WHAT YOU ARE ASKED TO DO: Two lines in the listing below mark the span: one contains "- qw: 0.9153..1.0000" and one contains "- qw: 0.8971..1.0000". Reproduce both of them and everything between, exactly.

ENTRIES SHOWN:
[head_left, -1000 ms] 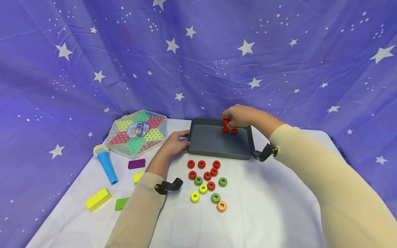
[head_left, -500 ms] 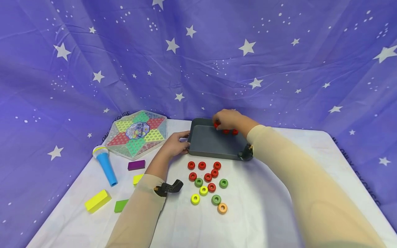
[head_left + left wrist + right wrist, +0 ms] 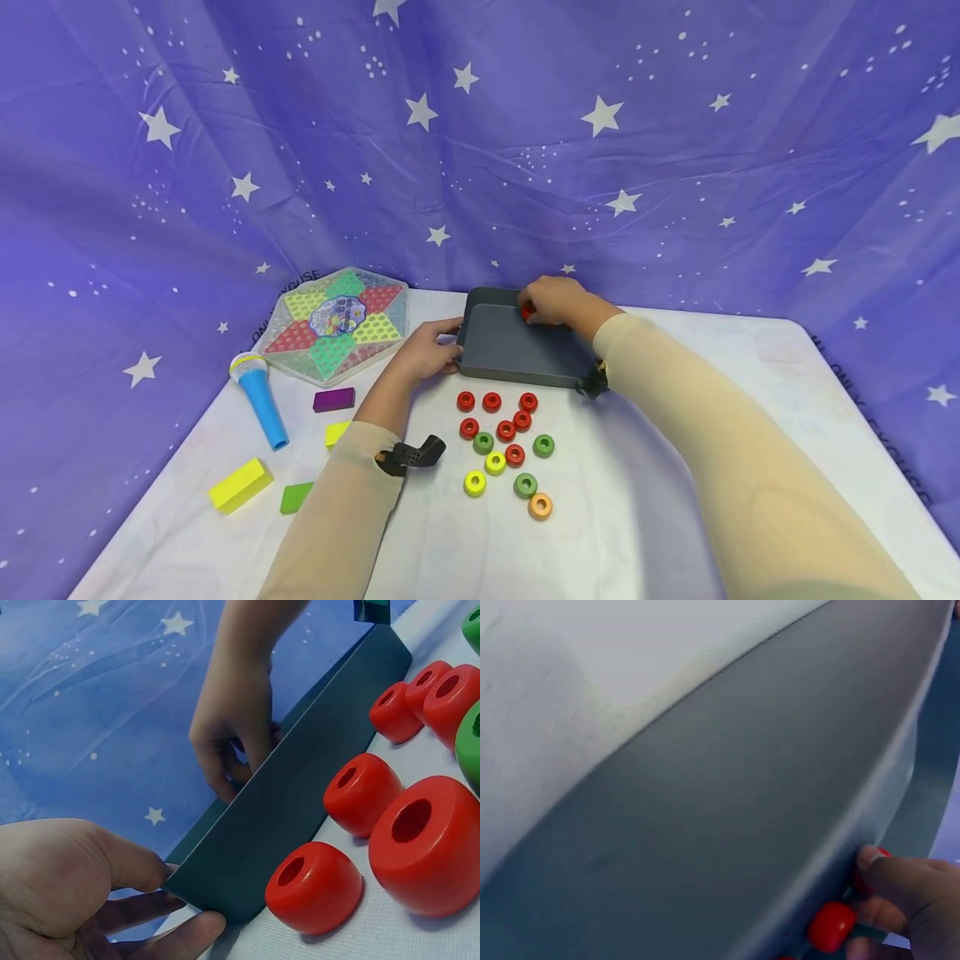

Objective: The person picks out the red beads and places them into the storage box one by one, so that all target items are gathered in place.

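Observation:
A dark grey tray (image 3: 502, 354) sits at the back of the white table. My left hand (image 3: 429, 350) grips its near-left corner (image 3: 206, 896), thumb above and fingers below. Inside the tray at its far wall, my right hand (image 3: 553, 302) reaches down, its fingertips (image 3: 900, 889) pinching a red ring (image 3: 527, 312). In the right wrist view a second red ring (image 3: 831, 926) lies by those fingers. In front of the tray lie several loose rings: red (image 3: 491, 402), green (image 3: 543, 445), yellow (image 3: 474, 482) and one orange (image 3: 539, 506).
A hexagonal checkers board (image 3: 336, 321) lies left of the tray. Nearer are a blue toy microphone (image 3: 260, 396), a purple block (image 3: 333, 399), yellow blocks (image 3: 239, 484) and a green block (image 3: 296, 497). A purple star cloth hangs behind the table.
My right hand came down from above the tray with a red ring and shifted left along the far wall, covering the rings there. The left hand kept its hold on the corner.

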`<action>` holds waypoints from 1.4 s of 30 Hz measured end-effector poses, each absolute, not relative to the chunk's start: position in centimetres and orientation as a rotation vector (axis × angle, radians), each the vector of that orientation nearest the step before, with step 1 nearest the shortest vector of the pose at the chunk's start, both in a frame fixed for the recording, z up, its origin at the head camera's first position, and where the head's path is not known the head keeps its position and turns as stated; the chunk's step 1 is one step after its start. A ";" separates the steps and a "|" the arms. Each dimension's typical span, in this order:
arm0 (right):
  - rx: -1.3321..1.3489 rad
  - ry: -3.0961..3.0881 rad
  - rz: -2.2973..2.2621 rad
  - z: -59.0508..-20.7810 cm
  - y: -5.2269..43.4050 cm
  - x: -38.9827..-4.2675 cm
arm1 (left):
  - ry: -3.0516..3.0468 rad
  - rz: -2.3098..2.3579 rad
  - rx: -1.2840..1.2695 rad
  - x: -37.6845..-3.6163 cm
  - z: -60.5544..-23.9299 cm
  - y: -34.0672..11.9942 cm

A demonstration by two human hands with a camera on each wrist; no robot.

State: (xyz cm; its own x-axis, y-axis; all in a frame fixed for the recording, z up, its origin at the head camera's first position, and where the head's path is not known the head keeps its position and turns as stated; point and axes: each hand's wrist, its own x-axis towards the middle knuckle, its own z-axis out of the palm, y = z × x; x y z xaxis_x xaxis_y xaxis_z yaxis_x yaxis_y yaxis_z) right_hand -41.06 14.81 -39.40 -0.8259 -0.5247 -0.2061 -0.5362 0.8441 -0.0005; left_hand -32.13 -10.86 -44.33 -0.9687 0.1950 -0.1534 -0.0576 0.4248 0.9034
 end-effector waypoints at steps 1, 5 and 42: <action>-0.819 2.827 0.079 -39.2 14.9 -41.0 | 2.437 1.570 0.119 -32.1 -44.4 -10.8; -0.798 2.834 -0.004 -37.2 15.3 -40.2 | 2.425 1.581 0.115 -32.1 -44.5 -10.8; -1.022 2.830 -0.245 -41.9 16.1 -24.9 | 2.479 1.521 0.149 -32.3 -44.4 -10.9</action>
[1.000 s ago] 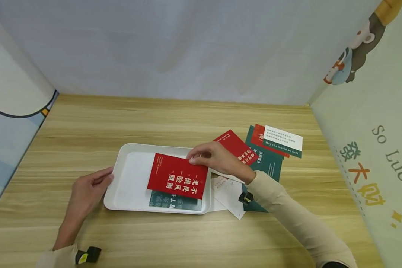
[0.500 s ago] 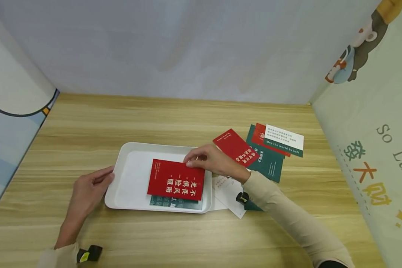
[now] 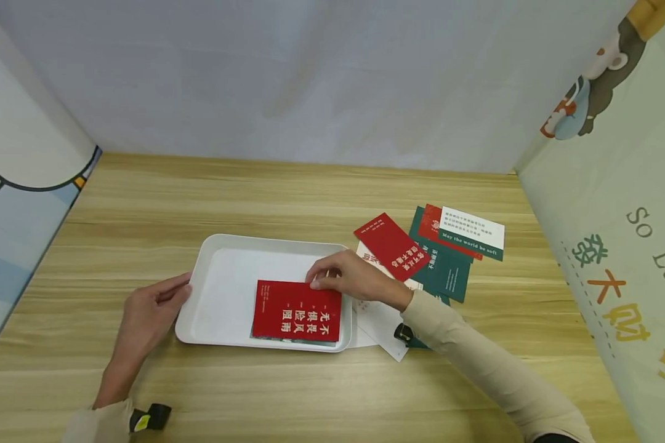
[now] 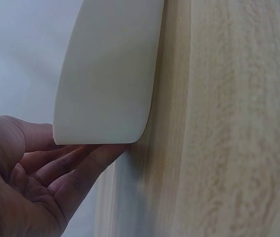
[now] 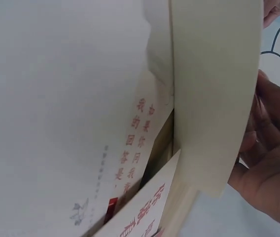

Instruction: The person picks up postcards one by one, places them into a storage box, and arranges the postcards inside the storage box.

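A red postcard (image 3: 297,311) with white Chinese characters lies over a green card (image 3: 294,340), whose lower edge shows, in the right half of a white tray (image 3: 216,289). My right hand (image 3: 360,277) reaches over the tray's far right corner and pinches the postcard's far edge between thumb and fingers. In the right wrist view the tray's outer wall (image 5: 214,98) hides the fingertips. My left hand (image 3: 149,317) holds the tray's left end, thumb at the rim; the left wrist view shows its fingers (image 4: 88,170) against the outside wall.
Right of the tray, cards overlap on the wooden table (image 3: 227,394): a red card (image 3: 393,246), a green card (image 3: 449,277), a white-and-green card (image 3: 471,231) and white cards (image 3: 379,320), partly under the right forearm. A fabric wall (image 3: 310,80) stands behind.
The red postcard has come down and toward the front of the tray with my right hand, covering most of the green card. My left hand has stayed on the tray.
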A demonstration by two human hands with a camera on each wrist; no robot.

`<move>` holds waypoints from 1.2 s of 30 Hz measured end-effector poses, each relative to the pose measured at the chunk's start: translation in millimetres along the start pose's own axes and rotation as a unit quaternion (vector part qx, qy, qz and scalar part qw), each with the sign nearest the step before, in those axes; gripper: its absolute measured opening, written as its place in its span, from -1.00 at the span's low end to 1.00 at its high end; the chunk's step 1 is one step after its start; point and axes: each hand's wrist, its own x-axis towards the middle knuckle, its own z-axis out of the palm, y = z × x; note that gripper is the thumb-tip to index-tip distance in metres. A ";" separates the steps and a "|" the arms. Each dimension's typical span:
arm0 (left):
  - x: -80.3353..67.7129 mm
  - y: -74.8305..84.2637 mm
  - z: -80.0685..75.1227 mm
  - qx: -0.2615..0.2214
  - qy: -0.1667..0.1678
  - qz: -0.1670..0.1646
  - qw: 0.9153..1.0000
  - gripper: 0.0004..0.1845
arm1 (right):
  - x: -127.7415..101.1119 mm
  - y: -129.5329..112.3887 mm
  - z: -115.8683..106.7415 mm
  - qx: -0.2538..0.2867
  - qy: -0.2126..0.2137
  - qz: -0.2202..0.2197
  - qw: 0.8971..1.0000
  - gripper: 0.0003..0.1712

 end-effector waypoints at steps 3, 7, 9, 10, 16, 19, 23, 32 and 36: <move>-0.1 0.0 0.2 -0.002 -0.003 -0.001 1.000 -0.59 | -1.4 1.2 0.9 -0.009 -0.007 0.002 1.000 -0.77; 0.2 -0.1 0.5 0.001 -0.002 0.001 1.000 -0.60 | -3.4 2.2 2.4 -0.025 -0.012 0.000 1.000 -0.82; 0.4 0.2 1.2 0.002 -0.001 0.002 1.000 -0.60 | -3.8 2.7 3.8 -0.034 -0.010 0.000 0.999 -0.83; 0.6 0.4 1.4 0.004 -0.001 0.003 1.000 -0.60 | -3.9 3.0 4.7 -0.039 -0.008 0.000 0.999 -0.83; 0.4 0.8 2.7 0.003 0.001 0.005 1.000 -0.60 | -2.8 3.0 10.2 -0.056 0.010 0.005 0.998 -0.87; 0.6 0.8 3.0 0.004 0.001 0.006 1.000 -0.61 | -2.9 1.8 12.2 -0.061 0.020 0.011 0.998 -0.88; 1.0 0.8 3.7 0.004 0.002 0.011 1.000 -0.61 | -3.6 1.1 13.8 -0.073 0.034 0.011 0.997 -0.88; 0.6 0.9 4.5 0.002 -0.004 0.006 1.000 -0.59 | -4.6 1.6 17.4 -0.104 0.051 0.024 0.993 -0.85; 0.0 -1.4 3.0 0.008 -0.005 -0.002 1.000 -0.58 | -6.2 -2.6 12.6 -0.136 0.074 0.023 0.988 -0.80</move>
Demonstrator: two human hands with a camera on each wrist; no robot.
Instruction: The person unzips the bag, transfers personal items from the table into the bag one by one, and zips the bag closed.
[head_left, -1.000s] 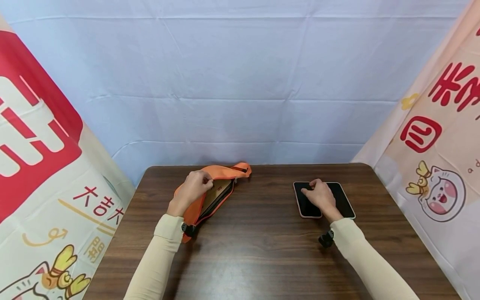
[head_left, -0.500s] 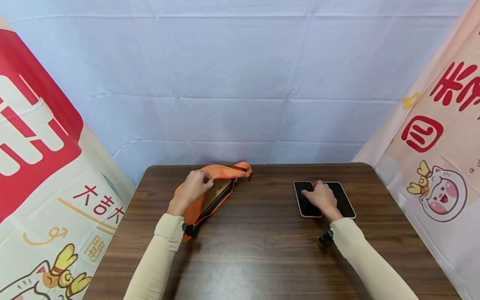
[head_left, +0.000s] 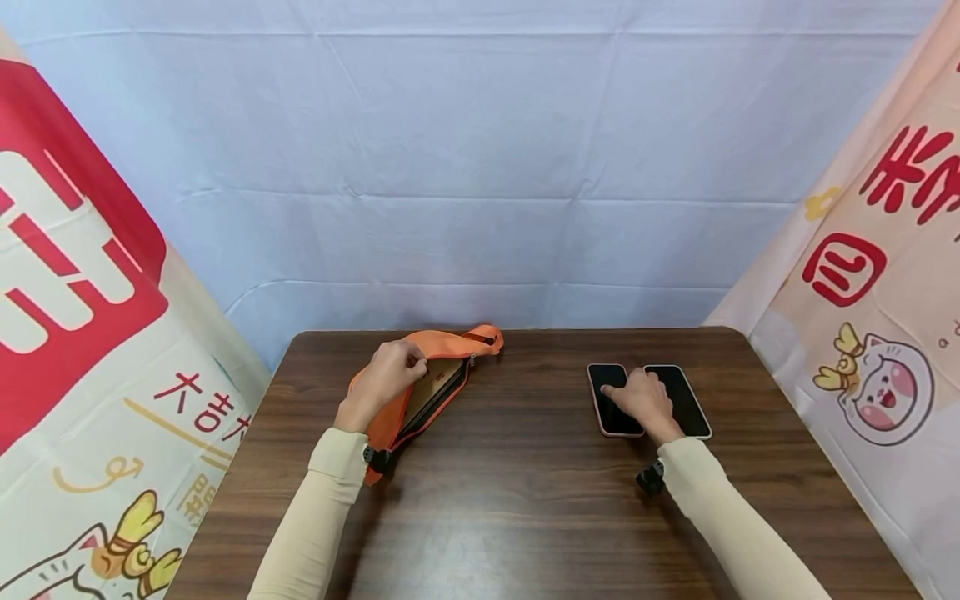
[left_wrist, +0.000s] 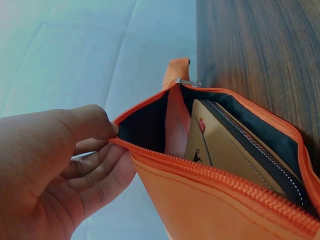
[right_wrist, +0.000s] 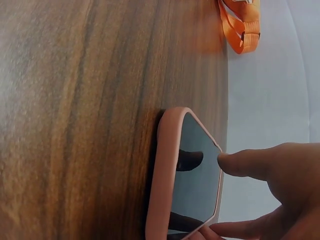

RESULT:
  - qw: 0.9153..1.0000
  - gripper: 0.0004..0.1845
arm1 (right):
  - x: -127.7415..101.1119 mm
  - y: -129.5329..112.3887 mm
  - z: -115.8683..106.7415 mm
  - qx: -0.2538..0.2867
  - qy: -0.2126..0.2137
  - qz: -0.2202..0.2197
  - qw: 0.8971..1.0000

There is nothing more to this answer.